Data shown:
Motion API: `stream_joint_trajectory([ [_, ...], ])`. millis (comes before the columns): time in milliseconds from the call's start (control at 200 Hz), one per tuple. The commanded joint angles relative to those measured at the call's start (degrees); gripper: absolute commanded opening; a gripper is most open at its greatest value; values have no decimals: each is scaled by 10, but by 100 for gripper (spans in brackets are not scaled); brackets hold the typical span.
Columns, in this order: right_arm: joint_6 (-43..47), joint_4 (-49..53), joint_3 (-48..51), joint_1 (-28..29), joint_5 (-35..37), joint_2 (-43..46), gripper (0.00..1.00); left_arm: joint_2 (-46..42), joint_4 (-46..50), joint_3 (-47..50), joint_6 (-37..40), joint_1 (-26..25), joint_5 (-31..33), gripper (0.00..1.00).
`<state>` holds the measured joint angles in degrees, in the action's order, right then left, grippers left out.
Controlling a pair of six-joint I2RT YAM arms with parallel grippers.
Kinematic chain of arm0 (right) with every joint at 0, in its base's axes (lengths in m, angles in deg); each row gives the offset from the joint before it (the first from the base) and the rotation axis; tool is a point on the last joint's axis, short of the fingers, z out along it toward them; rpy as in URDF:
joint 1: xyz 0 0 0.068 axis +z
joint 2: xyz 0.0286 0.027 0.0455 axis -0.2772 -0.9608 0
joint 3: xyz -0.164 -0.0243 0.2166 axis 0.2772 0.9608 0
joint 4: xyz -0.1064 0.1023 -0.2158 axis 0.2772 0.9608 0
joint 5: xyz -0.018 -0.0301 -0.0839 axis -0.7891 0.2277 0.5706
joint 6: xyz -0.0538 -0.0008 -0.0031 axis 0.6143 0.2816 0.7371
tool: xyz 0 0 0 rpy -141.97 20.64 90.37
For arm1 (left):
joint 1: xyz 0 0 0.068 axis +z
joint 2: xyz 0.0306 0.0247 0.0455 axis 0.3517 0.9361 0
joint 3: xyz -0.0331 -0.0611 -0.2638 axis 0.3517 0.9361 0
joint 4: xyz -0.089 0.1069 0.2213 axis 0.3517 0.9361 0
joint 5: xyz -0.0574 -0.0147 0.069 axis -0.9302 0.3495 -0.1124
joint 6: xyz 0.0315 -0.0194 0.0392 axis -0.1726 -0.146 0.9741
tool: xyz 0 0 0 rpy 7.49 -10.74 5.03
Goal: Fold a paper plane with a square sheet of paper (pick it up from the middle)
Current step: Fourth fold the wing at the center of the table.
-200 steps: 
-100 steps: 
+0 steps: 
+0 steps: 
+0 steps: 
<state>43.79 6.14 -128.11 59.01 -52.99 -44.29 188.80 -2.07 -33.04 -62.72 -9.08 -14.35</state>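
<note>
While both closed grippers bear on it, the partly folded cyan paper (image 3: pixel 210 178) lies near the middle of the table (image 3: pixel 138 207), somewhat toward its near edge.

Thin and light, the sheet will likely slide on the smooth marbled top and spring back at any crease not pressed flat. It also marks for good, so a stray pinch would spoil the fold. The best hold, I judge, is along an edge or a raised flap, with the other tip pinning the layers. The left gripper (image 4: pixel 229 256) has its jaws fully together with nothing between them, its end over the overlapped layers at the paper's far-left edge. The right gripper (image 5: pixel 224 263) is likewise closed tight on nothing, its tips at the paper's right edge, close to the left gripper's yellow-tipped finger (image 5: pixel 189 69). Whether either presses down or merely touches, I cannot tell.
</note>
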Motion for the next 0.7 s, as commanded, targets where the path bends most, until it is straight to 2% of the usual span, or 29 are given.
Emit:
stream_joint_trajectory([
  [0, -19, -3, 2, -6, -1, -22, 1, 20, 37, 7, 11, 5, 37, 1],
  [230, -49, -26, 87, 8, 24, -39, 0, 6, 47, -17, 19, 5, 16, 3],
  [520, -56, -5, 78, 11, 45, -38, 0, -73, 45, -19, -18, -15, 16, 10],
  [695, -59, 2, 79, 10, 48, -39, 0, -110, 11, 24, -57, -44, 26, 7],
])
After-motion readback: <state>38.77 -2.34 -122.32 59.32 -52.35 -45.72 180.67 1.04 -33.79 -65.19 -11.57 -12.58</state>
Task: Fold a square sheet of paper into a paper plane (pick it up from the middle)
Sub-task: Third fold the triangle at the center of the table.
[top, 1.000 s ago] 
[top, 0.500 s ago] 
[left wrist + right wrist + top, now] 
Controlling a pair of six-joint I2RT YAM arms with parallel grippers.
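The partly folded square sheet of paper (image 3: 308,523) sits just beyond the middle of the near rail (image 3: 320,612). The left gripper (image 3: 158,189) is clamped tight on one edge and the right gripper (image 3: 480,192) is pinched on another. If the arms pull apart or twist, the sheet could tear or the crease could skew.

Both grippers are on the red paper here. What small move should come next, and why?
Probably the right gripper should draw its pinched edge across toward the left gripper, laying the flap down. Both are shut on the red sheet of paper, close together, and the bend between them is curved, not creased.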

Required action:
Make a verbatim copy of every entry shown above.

Result of the task:
Motion API: `stream_joint_trajectory([ [_, ...], ])`. millis (comes before the columns): time in milliseconds from the call's start (control at 200 Hz), one per tuple. The commanded joint angles relative to those measured at the call's start (degrees); gripper: absolute commanded opening; a gripper is most open at its greatest value; values have no decimals: each is scaled by 10, but by 100 for gripper (spans in brackets are not scaled); brackets hold the typical span.
Columns, in this order: right_arm: joint_6 (-43..47), joint_4 (-49..53), joint_3 (-48..51), joint_1 (-28..29), joint_5 (-35..37), joint_2 (-43..46), gripper (0.00..1.00); left_arm: joint_2 (-46..42), joint_4 (-46..50), joint_3 (-47..50), joint_6 (-37..40), joint_1 (-26..25), joint_5 (-31..33), gripper (0.00..1.00).
`<state>` holds the measured joint angles in degrees, in the action's order, right then left, grippers left out.
Controlling a pair of six-joint I2RT YAM arms with parallel grippers.
Kinematic chain of arm0 (right) with every joint at 0, in its base's axes (lengths in m, angles in deg); each row gives the offset from the joint before it (the first from the base) and the rotation axis; tool is a point on the last joint's axis, short of the fingers, z out along it toward them; rpy as in URDF:
joint 1: xyz 0 0 0.068 axis +z
joint 2: xyz 0.0286 0.027 0.0455 axis -0.2772 -0.9608 0
joint 3: xyz -0.164 -0.0243 0.2166 axis 0.2772 0.9608 0
joint 4: xyz -0.1064 0.1023 -0.2158 axis 0.2772 0.9608 0
joint 5: xyz -0.018 -0.0301 -0.0839 axis -0.7891 0.2277 0.5706
joint 6: xyz -0.0538 -0.0008 -0.0031 axis 0.6143 0.2816 0.7371
tool: xyz 0 0 0 rpy -141.97 20.64 90.37
For arm1 (left):
joint 1: xyz 0 0 0.068 axis +z
joint 2: xyz 0.0306 0.0247 0.0455 axis 0.3517 0.9361 0
joint 3: xyz -0.0331 -0.0611 -0.2638 axis 0.3517 0.9361 0
joint 4: xyz -0.089 0.1069 0.2213 axis 0.3517 0.9361 0
joint 5: xyz -0.0574 -0.0147 0.069 axis -0.9302 0.3495 -0.1124
joint 6: xyz 0.0315 -0.0194 0.0392 axis -0.1726 -0.146 0.9741
tool: xyz 0 0 0 rpy 7.49 -10.74 5.03
Goal: Fold a paper plane with a square sheet of paper (pick it up from the middle)
Current step: Fourth fold the wing at the center of the table.
-200 steps: 
-100 steps: 
+0 steps: 
+0 steps: 
+0 steps: 
<state>43.79 6.14 -128.11 59.01 -52.99 -44.29 188.80 -2.07 -33.04 -62.72 -9.08 -14.35</state>
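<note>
While both closed grippers bear on it, the partly folded cyan paper (image 3: pixel 210 178) lies near the middle of the table (image 3: pixel 138 207), somewhat toward its near edge.

Thin and light, the sheet will likely slide on the smooth marbled top and spring back at any crease not pressed flat. It also marks for good, so a stray pinch would spoil the fold. The best hold, I judge, is along an edge or a raised flap, with the other tip pinning the layers. The left gripper (image 4: pixel 229 256) has its jaws fully together with nothing between them, its end over the overlapped layers at the paper's far-left edge. The right gripper (image 5: pixel 224 263) is likewise closed tight on nothing, its tips at the paper's right edge, close to the left gripper's yellow-tipped finger (image 5: pixel 189 69). Whether either presses down or merely touches, I cannot tell.
</note>
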Motion for the next 0.7 s, as commanded, targets where the path bends most, until it is straight to 2% of the usual span, or 29 are given.
Emit:
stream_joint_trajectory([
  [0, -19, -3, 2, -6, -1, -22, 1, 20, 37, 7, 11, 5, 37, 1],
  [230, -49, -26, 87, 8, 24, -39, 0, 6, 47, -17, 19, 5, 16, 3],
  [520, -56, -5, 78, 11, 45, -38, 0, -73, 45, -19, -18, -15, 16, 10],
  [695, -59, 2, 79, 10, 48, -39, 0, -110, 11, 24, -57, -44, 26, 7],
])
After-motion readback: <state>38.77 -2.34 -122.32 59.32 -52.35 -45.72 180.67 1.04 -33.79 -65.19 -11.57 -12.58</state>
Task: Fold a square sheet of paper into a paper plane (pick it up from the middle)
Sub-task: Third fold the triangle at the center of the table.
[top, 1.000 s ago] 
[top, 0.500 s ago] 
[left wrist + right wrist + top, now] 
Controlling a pair of six-joint I2RT YAM arms with parallel grippers.
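The partly folded square sheet of paper (image 3: 308,523) sits just beyond the middle of the near rail (image 3: 320,612). The left gripper (image 3: 158,189) is clamped tight on one edge and the right gripper (image 3: 480,192) is pinched on another. If the arms pull apart or twist, the sheet could tear or the crease could skew.

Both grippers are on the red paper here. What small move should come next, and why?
Probably the right gripper should draw its pinched edge across toward the left gripper, laying the flap down. Both are shut on the red sheet of paper, close together, and the bend between them is curved, not creased.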

The exercise is done, and no more output is needed.